Das werde ich immer wieder gefragt, von Eltern weil Kinder der Waldschaukelcamps zu Hause davon erzählen, oder von Jenen, die uns auf Instagram folgen und dort öfters einige meiner persönlichen Sitzplatzmomente sehen - da ich diese Momente gerne teile, insgeheim um möglichst viele dazu zu motivieren, auch diese Übung zu machen ;-)

Was also ist dieser Sitzplatz?

"Sitzplatz" ist eine der Kernroutinen, die wir über das "Naturmentoring" kennengelernt haben. Kernroutinen sollen uns helfen, zu einer tieferen Naturverbindung zu gelangen. Es ist eine Übung von einer Reihe von Übungen, um von der Natur zu lernen.

Und so simpel diese Übungen manchmal auch scheinen, sie haben eine enorme Wirkkraft!

Zudem scheint es mir in Zeiten, wo man von "Naturdefizit" (*) spricht wichtiger den je, diese Kernroutinen zu verbreiten und von eigenen Erfahrungen zu erzählen!

Kinder, denen es ermöglicht wird viel in der Natur zu sein, machen dies noch oft aus einem inneren Impuls heraus

Mit der Übung des "Sitzplatz" habe ich durch unsere Mentoren und Lehrer einen Namen

gefunden für etwas, das ich auch schon in meiner Kindheit aus einem natürlichen Impuls heraus oft und gerne gemacht habe- am Rande von Wien aufwachsend auf einem großen Baum sitzend oder bei meiner Oma im Ötscherland im Wald an einem Bachlauf hockend...es war für mich herrlich an diesen Plätzen einfach nur zu sein und zu beobachten. Die Stimme des Baches schien für mich mit der Zeit wunderbar vertraut und sein Gluckern und Gurgeln war für mich eine Sprache, die ich meinte, langsam zu verstehen. Ich liebte diese magischen Momente und ich kann mich bis heute gut daran erinnern und viele Jahre später sollte ich auch merken, wie sehr mich diese frühen Erfahrungen in meinem künstlerischen Schaffen geprägt haben!

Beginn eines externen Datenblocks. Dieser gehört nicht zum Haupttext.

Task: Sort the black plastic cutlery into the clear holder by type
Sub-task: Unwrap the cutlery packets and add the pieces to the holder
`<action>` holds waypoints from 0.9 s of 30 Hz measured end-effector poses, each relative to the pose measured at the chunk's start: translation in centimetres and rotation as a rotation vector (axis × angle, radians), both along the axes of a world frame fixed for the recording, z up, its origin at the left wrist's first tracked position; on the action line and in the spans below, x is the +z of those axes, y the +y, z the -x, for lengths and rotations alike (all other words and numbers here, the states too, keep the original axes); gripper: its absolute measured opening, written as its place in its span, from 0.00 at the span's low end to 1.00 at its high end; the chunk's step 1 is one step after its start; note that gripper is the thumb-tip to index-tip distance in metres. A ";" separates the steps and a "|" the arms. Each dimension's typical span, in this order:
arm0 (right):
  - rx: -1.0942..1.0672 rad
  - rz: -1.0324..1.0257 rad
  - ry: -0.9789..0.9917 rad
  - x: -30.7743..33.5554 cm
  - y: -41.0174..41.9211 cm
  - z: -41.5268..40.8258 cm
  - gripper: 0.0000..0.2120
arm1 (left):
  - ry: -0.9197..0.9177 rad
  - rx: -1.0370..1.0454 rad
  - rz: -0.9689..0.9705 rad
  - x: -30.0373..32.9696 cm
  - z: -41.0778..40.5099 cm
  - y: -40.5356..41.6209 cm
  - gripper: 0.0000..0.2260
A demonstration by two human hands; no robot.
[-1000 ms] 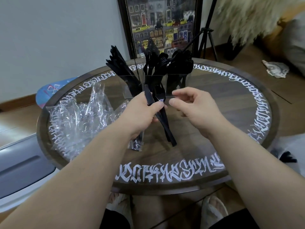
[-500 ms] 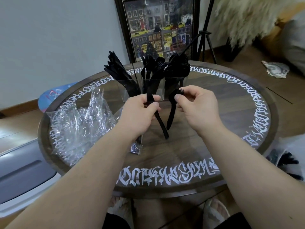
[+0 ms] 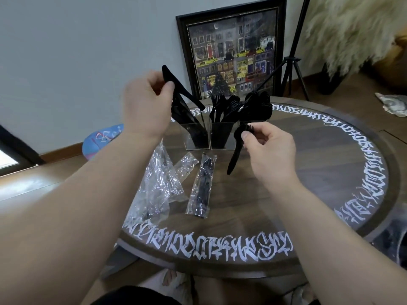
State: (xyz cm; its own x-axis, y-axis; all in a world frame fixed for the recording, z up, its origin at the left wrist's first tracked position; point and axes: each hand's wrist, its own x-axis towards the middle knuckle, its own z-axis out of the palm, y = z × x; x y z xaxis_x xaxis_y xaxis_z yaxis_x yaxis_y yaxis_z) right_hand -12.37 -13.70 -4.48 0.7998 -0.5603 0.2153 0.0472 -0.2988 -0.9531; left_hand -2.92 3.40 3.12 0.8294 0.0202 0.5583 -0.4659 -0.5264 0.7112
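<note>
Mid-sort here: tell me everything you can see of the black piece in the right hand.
The black fork is one-piece matte black plastic. Its tined head points up and away, near the clear holder's front; the handle slants down-left, its tip above the table, not touching. The right hand pinches it just below the head, thumb in front. Nothing else touches it. Tine count is too blurred to tell.

Holder [image 3: 220, 135] at table [image 3: 330, 172] rear, wrapped packet [image 3: 201, 186] before it, loose wrappers [image 3: 158, 183] left of packet

Black cutlery [image 3: 182, 91] in each hand [image 3: 147, 100].
</note>
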 end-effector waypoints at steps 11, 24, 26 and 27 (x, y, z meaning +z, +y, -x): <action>0.013 -0.028 -0.017 -0.5 -0.6 -0.2 0.08 | 0.075 0.094 -0.510 -2.4 -3.3 -1.7 0.11; 0.040 -0.029 -0.009 -1.0 -0.5 -0.9 0.08 | -0.022 0.105 -0.844 -6.4 -5.0 -1.9 0.16; 0.040 -0.031 -0.007 -1.0 -0.5 -0.9 0.09 | -0.058 0.092 -0.754 -6.5 -4.5 -1.9 0.20; 0.038 -0.031 -0.004 -1.0 -0.5 -0.9 0.09 | -0.096 0.082 -0.737 -6.6 -4.3 -1.8 0.20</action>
State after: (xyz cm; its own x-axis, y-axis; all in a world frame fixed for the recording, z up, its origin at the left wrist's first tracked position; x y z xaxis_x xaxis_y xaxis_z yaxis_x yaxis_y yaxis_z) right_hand -11.45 -14.15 -5.51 0.8199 -0.5358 0.2017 0.0623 -0.2667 -0.9618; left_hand 1.39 1.59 -3.46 0.7882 -0.3279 0.5207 -0.4472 -0.8865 0.1186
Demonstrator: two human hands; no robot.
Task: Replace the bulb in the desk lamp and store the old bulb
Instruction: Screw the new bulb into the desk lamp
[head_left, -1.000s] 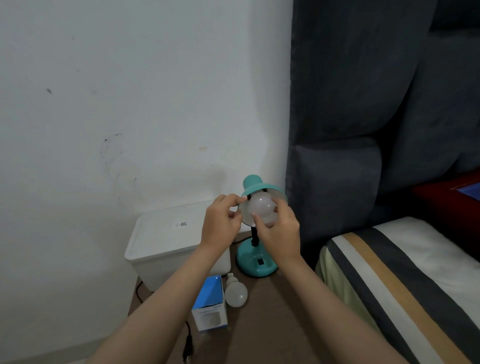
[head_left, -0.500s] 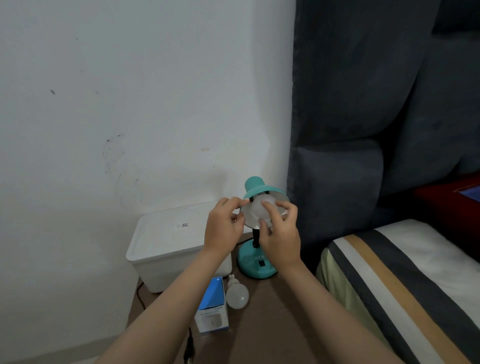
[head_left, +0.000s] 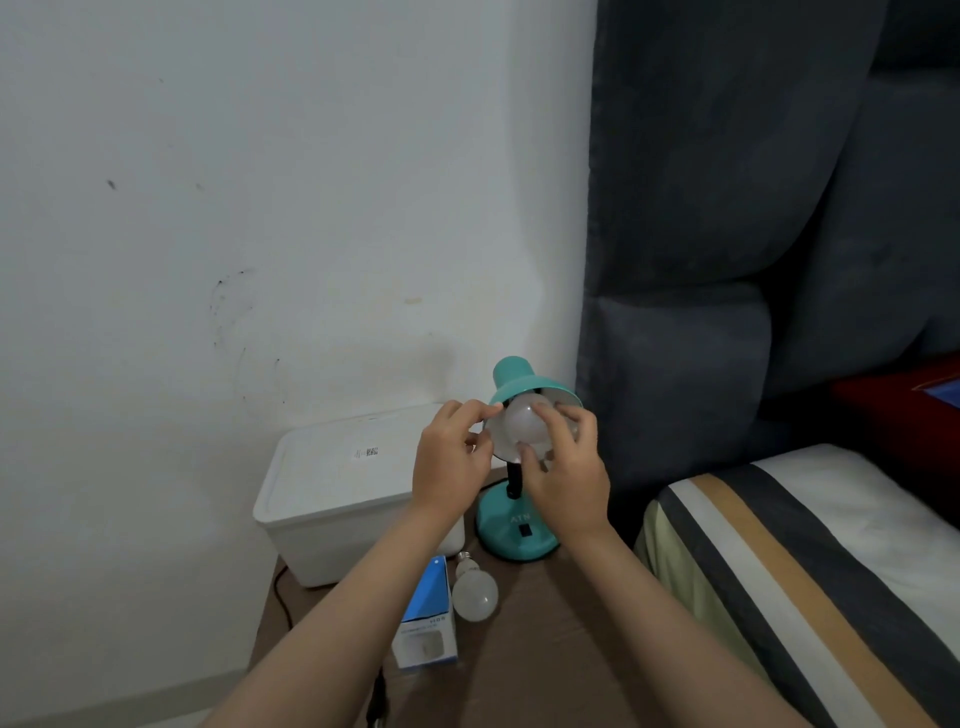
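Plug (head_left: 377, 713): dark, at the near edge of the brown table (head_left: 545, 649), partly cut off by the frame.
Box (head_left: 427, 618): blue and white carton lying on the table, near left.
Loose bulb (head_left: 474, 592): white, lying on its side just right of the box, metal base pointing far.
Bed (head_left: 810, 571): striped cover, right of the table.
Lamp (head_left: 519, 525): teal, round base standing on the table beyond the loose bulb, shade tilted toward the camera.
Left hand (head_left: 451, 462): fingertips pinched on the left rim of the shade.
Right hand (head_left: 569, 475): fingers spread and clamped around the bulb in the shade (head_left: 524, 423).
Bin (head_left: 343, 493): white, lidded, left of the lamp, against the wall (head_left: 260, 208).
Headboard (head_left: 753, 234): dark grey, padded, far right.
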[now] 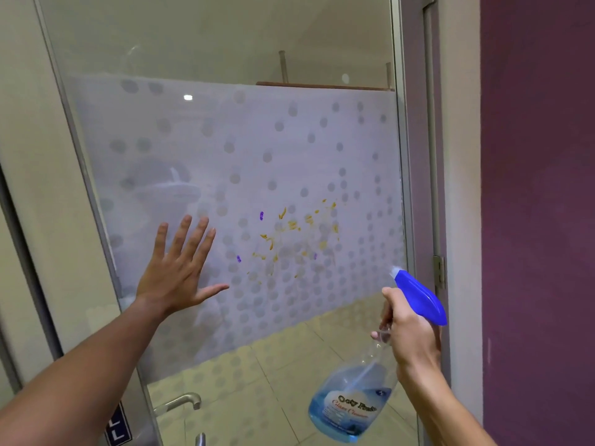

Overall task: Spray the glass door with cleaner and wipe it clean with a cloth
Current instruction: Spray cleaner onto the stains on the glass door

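Evidently spraying is only starting: the right hand, fingers wrapped around the spray bottle, is aiming toward ten o'clock at yellow-purple smears dirtying the glass door. The left hand is pressing it, fingers spread. Wiping remains; no cloth is showing.

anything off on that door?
Yes: yellow smears and a few purple marks dirty the frosted glass door, right of the flat left hand. The right hand grips the spray bottle, aimed their way. No cloth in view.
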### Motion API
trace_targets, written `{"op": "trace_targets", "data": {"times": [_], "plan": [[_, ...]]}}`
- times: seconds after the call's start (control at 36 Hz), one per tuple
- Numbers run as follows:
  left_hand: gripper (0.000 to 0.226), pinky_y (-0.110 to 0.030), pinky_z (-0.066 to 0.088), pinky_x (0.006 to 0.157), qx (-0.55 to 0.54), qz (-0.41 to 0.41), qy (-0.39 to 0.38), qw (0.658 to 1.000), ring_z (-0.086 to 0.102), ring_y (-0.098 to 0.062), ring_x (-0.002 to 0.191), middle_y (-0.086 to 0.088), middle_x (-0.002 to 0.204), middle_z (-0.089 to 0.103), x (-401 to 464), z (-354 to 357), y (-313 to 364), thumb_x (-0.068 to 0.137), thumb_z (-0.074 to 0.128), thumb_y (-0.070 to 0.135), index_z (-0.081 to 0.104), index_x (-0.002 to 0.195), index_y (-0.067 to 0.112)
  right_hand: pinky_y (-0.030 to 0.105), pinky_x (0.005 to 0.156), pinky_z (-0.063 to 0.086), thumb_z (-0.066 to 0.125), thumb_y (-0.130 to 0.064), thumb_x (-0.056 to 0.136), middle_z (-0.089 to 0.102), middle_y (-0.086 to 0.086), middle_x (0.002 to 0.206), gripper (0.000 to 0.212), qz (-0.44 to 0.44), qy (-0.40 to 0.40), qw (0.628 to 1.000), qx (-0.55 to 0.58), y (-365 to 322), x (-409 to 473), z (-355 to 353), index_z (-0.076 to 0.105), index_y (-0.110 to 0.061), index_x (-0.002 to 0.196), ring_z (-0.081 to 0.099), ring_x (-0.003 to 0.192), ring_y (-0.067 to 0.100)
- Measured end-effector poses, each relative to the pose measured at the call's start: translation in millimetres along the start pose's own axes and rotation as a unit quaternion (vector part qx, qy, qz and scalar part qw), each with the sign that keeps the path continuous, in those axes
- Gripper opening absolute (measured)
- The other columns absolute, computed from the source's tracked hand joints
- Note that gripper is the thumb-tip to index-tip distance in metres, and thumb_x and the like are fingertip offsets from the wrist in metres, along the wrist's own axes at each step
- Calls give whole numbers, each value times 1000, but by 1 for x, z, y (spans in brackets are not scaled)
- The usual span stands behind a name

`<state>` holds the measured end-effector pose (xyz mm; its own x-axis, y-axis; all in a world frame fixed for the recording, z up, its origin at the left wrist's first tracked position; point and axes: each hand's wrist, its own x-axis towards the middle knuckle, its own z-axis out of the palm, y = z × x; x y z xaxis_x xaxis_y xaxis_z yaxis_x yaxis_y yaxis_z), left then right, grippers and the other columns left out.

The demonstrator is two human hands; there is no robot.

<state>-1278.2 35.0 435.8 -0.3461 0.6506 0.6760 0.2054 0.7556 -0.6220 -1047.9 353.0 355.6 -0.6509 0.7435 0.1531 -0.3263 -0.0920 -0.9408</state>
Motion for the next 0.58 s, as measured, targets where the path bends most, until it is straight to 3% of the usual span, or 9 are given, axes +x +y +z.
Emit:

Vielleicht kannst Du Dich auch erinnern, dass Du als Kind schon so eine Sitzplatzroutine hattest. Dann hast auch Du jetzt einen Namen dafür und kannst daran anknüpfen! :-)

Naturdefizit-Störung

Heute sind viele Kinder durch die Eroberung der neuen Medien unserer täglichen Welt und durch einen "durchgetimten" Alltag oft nicht mehr gewohnt, einfach nichts zu tun und in eine beobachtende Stille zu gehen.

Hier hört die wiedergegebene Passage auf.